> EXERCISE REQUIREMENTS: Print the data that follows exactly as it stands, from its first line through the line containing "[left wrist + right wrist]", and stop there.

> MATERIAL PROVIDED:

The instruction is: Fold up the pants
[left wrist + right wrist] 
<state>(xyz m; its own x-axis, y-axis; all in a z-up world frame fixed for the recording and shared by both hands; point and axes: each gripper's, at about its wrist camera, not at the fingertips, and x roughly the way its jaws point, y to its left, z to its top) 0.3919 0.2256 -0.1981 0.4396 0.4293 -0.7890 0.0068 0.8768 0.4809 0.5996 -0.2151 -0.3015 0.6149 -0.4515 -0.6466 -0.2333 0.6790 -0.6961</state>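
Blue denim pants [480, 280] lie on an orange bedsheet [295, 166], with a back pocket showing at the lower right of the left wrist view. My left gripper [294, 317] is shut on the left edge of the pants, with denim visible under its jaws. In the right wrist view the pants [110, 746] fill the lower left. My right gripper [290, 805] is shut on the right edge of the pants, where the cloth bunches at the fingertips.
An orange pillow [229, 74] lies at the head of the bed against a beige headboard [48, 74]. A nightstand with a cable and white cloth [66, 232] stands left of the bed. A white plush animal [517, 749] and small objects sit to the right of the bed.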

> THE COMPLETED TASK:
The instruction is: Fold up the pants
[left wrist + right wrist] 

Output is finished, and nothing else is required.